また、介護事務や医療事務という分野の仕事もあります。介護事務は介護施設に勤務してレセプト業務を行う仕事です。介護職と知識分野は異なりますが、介護職との付き合い方を心得ているという点でこの仕事に向いていると思います。

看護職としてグループホームに働いている人には同様の理由で医療事務がおすすめです。

2.飲食店

グループホーム勤務経験者には飲食店の仕事が向いている可能性が高いです。

まず、ホールの仕事。

ホールの仕事は「場を観察して行動する能力」が必要です。これはグループホームでも同じことですよね。職場全体をよく観察して入居者に異常がないかを見張り、行動しなければなりませんから。

だからグループホーム勤務経験者にはホールの仕事が向いていると言えるでしょう。

続いて、厨房の仕事。

グループホームの調理と飲食店の調理とは異なる部分があります。ただし、大人数分の料理をつくった経験というのはなかなか得られるものではありません。その経験をアピールすれば厨房の仕事にも就けるでしょう。

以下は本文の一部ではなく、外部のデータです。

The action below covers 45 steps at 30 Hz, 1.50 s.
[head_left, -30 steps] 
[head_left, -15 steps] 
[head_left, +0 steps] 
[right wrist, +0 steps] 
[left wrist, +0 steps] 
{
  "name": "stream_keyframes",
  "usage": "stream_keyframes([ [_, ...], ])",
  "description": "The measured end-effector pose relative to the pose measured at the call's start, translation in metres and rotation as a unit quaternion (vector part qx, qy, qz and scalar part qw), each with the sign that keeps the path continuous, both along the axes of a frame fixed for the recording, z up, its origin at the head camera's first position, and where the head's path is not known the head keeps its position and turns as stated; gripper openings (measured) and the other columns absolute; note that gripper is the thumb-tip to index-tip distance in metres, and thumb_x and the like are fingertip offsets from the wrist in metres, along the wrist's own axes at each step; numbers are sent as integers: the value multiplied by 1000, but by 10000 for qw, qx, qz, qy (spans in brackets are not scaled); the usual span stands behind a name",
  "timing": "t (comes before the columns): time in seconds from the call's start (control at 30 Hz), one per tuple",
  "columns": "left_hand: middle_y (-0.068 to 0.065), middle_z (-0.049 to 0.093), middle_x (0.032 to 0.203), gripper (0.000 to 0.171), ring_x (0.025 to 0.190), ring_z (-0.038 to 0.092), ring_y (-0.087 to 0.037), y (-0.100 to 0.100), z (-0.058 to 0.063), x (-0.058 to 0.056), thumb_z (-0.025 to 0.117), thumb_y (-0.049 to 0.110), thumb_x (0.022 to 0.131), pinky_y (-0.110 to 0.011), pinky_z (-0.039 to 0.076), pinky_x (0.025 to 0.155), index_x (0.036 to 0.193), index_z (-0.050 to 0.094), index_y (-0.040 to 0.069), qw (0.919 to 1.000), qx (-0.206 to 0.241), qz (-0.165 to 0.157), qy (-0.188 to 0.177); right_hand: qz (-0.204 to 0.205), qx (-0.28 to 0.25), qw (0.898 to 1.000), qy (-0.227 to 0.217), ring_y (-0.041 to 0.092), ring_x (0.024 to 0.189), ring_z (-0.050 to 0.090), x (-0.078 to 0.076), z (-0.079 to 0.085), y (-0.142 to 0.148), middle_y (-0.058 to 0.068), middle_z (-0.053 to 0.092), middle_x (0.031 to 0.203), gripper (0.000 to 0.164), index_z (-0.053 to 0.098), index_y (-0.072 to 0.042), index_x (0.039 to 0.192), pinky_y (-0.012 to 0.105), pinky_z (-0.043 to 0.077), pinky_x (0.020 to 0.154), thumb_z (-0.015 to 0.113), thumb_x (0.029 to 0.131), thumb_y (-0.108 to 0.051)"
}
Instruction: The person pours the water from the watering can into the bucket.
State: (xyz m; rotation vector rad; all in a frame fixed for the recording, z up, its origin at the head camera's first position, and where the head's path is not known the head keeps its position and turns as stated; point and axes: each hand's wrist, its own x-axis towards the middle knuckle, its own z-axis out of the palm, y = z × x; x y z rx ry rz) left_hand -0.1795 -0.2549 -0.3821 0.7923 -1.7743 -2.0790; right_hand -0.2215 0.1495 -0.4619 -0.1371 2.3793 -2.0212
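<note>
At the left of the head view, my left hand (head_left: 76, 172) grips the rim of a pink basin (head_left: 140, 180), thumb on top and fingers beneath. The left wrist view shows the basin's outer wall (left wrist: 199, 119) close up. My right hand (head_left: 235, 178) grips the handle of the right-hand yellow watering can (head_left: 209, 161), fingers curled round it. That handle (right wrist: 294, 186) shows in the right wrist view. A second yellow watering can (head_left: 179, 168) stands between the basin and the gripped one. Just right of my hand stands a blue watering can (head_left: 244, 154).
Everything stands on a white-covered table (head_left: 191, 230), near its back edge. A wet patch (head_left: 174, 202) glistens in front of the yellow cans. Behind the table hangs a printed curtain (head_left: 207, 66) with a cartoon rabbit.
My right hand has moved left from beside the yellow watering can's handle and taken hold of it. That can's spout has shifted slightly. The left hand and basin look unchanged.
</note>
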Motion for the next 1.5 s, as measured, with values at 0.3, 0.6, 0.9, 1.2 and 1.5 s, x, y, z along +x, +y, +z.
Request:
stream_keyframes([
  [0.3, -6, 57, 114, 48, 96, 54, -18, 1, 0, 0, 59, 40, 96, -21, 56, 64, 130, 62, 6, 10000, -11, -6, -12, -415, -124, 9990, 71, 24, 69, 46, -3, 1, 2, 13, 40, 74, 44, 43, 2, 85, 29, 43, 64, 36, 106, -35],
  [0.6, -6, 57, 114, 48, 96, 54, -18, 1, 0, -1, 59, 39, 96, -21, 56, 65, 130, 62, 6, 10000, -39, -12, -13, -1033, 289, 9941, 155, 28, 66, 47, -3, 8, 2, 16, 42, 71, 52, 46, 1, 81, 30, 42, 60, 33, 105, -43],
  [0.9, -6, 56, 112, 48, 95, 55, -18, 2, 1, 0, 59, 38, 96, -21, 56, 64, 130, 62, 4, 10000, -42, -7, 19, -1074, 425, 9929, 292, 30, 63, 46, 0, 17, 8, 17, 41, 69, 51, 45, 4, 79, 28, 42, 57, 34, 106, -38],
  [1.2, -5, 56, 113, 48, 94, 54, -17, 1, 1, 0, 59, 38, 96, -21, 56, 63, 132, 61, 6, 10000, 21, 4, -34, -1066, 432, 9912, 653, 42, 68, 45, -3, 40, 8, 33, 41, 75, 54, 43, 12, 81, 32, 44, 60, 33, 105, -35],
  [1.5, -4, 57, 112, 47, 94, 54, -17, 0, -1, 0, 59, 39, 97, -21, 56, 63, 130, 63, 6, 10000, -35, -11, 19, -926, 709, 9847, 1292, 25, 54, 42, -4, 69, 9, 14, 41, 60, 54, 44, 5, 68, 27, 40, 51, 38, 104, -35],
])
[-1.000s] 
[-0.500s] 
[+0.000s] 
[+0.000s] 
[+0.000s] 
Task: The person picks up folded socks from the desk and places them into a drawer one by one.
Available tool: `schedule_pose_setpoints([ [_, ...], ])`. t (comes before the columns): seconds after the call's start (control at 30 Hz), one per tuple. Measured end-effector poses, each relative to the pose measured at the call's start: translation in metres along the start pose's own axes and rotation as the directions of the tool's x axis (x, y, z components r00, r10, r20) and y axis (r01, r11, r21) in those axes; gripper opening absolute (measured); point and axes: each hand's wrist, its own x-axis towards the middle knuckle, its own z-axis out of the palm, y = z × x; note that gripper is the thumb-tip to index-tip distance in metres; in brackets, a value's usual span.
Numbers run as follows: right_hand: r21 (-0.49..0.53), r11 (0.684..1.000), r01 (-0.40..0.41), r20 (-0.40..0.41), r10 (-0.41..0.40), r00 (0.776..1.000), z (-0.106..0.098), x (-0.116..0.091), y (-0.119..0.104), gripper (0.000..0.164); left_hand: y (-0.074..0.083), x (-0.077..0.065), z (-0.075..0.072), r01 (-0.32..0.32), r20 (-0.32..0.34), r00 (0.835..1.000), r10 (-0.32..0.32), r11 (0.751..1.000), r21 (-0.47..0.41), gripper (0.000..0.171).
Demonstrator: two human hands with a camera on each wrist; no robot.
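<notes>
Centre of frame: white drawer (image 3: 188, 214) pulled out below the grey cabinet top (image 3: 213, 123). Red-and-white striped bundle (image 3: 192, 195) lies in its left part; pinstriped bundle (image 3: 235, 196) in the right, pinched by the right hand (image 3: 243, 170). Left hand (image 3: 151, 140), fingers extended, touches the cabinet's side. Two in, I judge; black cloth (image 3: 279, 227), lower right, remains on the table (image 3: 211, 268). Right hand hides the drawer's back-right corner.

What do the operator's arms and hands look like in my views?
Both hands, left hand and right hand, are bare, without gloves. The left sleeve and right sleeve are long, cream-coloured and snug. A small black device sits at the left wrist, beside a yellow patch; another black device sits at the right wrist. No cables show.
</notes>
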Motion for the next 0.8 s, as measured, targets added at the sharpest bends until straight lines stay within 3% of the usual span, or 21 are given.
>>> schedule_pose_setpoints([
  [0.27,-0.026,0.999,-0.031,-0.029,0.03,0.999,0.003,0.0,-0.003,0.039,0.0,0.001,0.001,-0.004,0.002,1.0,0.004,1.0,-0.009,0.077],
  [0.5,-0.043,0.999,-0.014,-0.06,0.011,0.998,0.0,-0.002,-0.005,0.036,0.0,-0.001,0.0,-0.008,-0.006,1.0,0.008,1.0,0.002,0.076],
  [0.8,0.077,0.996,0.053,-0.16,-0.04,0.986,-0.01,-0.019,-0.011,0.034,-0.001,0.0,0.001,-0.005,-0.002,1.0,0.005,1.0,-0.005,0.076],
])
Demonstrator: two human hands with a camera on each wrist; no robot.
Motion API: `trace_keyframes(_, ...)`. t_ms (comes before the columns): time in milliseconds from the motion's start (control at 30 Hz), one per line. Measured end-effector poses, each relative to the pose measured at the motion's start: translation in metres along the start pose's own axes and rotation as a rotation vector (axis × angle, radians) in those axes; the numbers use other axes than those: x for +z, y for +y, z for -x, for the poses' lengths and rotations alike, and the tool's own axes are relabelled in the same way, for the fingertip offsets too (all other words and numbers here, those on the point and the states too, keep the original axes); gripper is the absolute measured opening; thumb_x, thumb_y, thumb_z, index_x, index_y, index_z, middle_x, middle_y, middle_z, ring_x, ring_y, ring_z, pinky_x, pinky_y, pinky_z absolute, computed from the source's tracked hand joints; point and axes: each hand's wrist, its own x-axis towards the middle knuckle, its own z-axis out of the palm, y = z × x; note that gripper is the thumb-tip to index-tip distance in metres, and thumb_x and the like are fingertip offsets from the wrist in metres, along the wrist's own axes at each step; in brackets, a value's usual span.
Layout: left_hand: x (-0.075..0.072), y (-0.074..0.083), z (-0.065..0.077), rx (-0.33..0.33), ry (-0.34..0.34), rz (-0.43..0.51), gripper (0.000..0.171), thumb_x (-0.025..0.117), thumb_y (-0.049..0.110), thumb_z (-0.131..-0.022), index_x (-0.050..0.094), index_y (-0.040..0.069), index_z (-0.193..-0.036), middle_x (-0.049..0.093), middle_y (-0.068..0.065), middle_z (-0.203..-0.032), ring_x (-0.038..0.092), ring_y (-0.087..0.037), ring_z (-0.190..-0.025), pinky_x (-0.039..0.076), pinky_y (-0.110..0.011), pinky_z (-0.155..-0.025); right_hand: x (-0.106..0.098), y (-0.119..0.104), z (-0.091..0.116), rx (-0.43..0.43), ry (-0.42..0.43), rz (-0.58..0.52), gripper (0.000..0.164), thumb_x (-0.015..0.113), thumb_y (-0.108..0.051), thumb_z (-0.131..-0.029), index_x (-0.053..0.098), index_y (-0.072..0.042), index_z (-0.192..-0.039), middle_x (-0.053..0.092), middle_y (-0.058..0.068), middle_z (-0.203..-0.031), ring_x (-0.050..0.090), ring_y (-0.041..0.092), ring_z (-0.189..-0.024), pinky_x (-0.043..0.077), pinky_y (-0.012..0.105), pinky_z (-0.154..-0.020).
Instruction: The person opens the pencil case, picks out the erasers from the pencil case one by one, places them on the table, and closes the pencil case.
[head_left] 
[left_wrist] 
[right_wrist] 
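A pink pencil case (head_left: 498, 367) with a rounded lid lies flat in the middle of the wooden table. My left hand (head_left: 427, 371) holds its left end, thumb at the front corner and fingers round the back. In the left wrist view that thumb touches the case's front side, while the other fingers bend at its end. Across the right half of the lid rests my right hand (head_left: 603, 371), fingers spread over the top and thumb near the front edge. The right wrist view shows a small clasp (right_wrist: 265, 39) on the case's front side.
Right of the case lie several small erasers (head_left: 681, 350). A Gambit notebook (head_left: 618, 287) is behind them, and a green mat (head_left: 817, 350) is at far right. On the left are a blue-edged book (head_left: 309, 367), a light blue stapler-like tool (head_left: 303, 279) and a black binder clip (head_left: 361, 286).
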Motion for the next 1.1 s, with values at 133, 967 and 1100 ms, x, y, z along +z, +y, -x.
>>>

以上のことからグループホーム勤務経験者には、飲食店の仕事全般に適正がある可能性が高いと言えるのではないでしょうか。

今回は事務職と飲食店の2つの転職先候補を紹介しました。

転職先候補の探し方は「二通り」あるんです。

「どの悩みを解決したいか」で転職先候補を探す方法と、「どの経験を活かしたいか」で転職先候補を探す方法の二通り。

まずは自分自身の悩みを整理し、経験と能力を洗い出してみてください。

そこから転職先候補をいくつか探し出し、そこからひとつに絞り込みましょう。

そうすればあなたに適した仕事は必ず見つかりますよ。